*Task goal*. Beginning with the line that contains "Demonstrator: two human", copy each remaining line of the data below exactly.

── Stored data ──

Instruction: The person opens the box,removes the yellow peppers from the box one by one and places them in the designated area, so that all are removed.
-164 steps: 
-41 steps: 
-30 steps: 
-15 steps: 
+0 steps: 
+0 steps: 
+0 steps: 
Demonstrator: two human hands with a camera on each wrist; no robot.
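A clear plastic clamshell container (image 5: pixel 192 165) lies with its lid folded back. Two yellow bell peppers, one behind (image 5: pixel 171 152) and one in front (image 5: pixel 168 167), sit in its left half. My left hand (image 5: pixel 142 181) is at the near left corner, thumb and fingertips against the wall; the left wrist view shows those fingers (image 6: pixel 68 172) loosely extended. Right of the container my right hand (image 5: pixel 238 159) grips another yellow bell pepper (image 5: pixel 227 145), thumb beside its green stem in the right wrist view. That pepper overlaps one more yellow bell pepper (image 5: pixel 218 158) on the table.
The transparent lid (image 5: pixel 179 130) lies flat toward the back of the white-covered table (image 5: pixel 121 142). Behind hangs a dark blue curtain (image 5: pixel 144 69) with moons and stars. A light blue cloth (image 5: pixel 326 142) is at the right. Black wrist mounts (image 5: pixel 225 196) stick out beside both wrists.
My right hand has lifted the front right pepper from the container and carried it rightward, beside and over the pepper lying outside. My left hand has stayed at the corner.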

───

*Output*.
Demonstrator: two human hands with a camera on each wrist; no robot.
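A clear plastic clamshell container (image 5: pixel 192 165) lies with its lid folded back. Two yellow bell peppers, one behind (image 5: pixel 171 152) and one in front (image 5: pixel 168 167), sit in its left half. My left hand (image 5: pixel 142 181) is at the near left corner, thumb and fingertips against the wall; the left wrist view shows those fingers (image 6: pixel 68 172) loosely extended. Right of the container my right hand (image 5: pixel 238 159) grips another yellow bell pepper (image 5: pixel 227 145), thumb beside its green stem in the right wrist view. That pepper overlaps one more yellow bell pepper (image 5: pixel 218 158) on the table.
The transparent lid (image 5: pixel 179 130) lies flat toward the back of the white-covered table (image 5: pixel 121 142). Behind hangs a dark blue curtain (image 5: pixel 144 69) with moons and stars. A light blue cloth (image 5: pixel 326 142) is at the right. Black wrist mounts (image 5: pixel 225 196) stick out beside both wrists.
My right hand has lifted the front right pepper from the container and carried it rightward, beside and over the pepper lying outside. My left hand has stayed at the corner.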

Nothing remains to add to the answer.